If the care label doesn’t allow tumble drying, then you can hang them to dry naturally. When using a dryer, throw in a few dryer balls (on Amazon) to help the clothes dry evenly.
Also, remember to remove the jeans from the dryer before they dry completely. Remove them when they’re slightly damp, then air dry them.
When you over-dry them in the machine, they may shrink, and the elastane or spandex material in them can get damaged. Check if your jeans are over 3% spandex. If so, just line dry them.
Suggestions for Long-Lasting Denim
Don’t Cram the Washing Machine Full
The more clothes you have in a washing machine, the faster you’ll be done with your laundry work. However, overloading the machine causes undue friction between the clothes, which may result in wear and tear.
Also, if the clothes have no room to move freely, the rivets and zippers can nag, and the clothes can tear at the stitches. Your jeans should tumble or circulate freely for proper cleaning and drying.
Remove Stains as Soon as You Notice Them
Your jeans are bound to get stained when you wear them. In most cases, these stains are easier to remove when they’re still fresh.
If you allow them to stay for a long time, it’ll be difficult to remove. If you don’t want to wash the entire jeans, you can just do spot cleaning.
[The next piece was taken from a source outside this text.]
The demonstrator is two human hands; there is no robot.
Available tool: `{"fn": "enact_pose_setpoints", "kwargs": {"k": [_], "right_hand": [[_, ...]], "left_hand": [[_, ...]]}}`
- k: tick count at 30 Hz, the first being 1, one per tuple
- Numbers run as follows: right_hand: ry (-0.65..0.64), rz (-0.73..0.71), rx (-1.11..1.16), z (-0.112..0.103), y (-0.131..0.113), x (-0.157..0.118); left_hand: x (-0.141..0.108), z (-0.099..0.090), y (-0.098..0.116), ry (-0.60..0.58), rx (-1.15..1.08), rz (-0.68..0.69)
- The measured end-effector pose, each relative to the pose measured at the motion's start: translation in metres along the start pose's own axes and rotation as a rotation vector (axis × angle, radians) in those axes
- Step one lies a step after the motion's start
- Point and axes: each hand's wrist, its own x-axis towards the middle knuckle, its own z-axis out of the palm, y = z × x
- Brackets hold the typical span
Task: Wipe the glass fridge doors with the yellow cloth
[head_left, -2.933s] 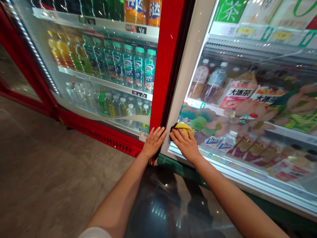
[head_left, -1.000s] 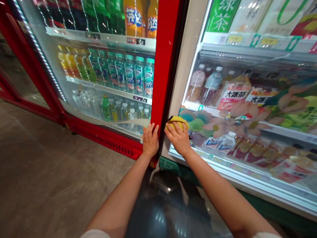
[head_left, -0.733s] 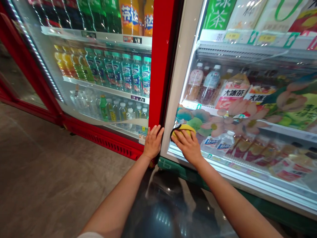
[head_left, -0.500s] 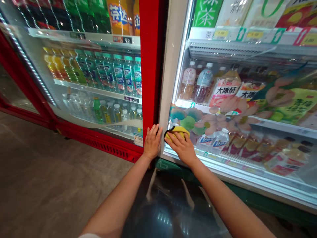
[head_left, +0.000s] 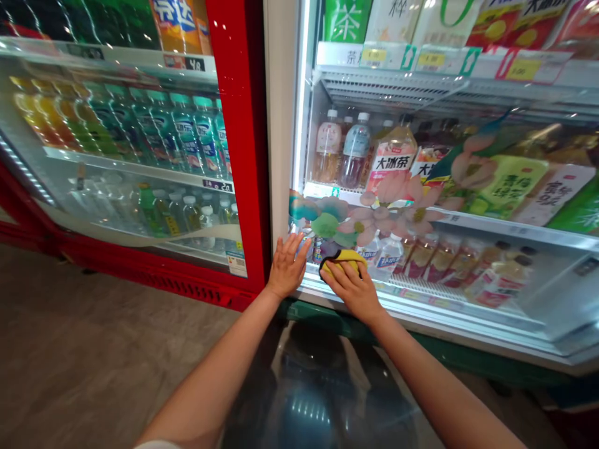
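My right hand (head_left: 353,288) presses a folded yellow cloth (head_left: 345,257) with a dark edge against the lower glass of a white-framed drinks fridge (head_left: 279,125). Its fingers lie over the cloth. Just to the left, my left hand (head_left: 287,267) rests flat with fingers apart at the lower left corner of the same fridge door, partly over the frame and the glass. It holds nothing. Pink and green flower decals (head_left: 369,221) cover the glass above the cloth. Behind the glass, bottles (head_left: 389,252) stand on the lowest shelf.
A red-framed fridge (head_left: 241,143) with rows of bottles adjoins on the left. Below my hands runs a green base strip (head_left: 322,316). A dark glossy surface (head_left: 309,386) lies between my forearms, and grey floor (head_left: 93,349) shows at the lower left.
The view has shifted to the right. Relative to the fridge, both hands and the cloth have moved right; my left hand now reaches from the frame onto the glass.
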Motion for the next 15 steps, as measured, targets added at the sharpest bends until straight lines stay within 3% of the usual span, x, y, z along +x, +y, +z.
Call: {"fn": "enact_pose_setpoints", "kwargs": {"k": [4, 8, 12, 15], "right_hand": [[0.019, 0.090, -0.024, -0.007, 0.015, 0.016], [0.065, 0.173, -0.074, -0.019, 0.033, -0.005], [-0.024, 0.051, -0.063, -0.024, 0.029, -0.036], [-0.076, 0.036, -0.060, -0.029, 0.038, -0.035]], "left_hand": [[0.007, 0.009, 0.010, 0.008, -0.025, 0.022], [0.014, 0.018, 0.022, 0.023, -0.029, 0.038], [0.020, 0.024, 0.033, 0.034, -0.029, 0.083], [0.023, 0.030, 0.041, 0.005, -0.061, 0.149]]}}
Separate Dark and Light Jeans
You might be tempted to toss both your dark and light jeans in the washer at the same time. However, doing this may cause staining of the light-colored jeans by the dark-colored ones. It’s good to wash jeans of the same color together to avoid discoloration.
Check the Care Label
The care label provides all the information you need to care for your jeans. From the label, you’ll know how to clean and dry them. You’ll also know which detergents are most suitable to use.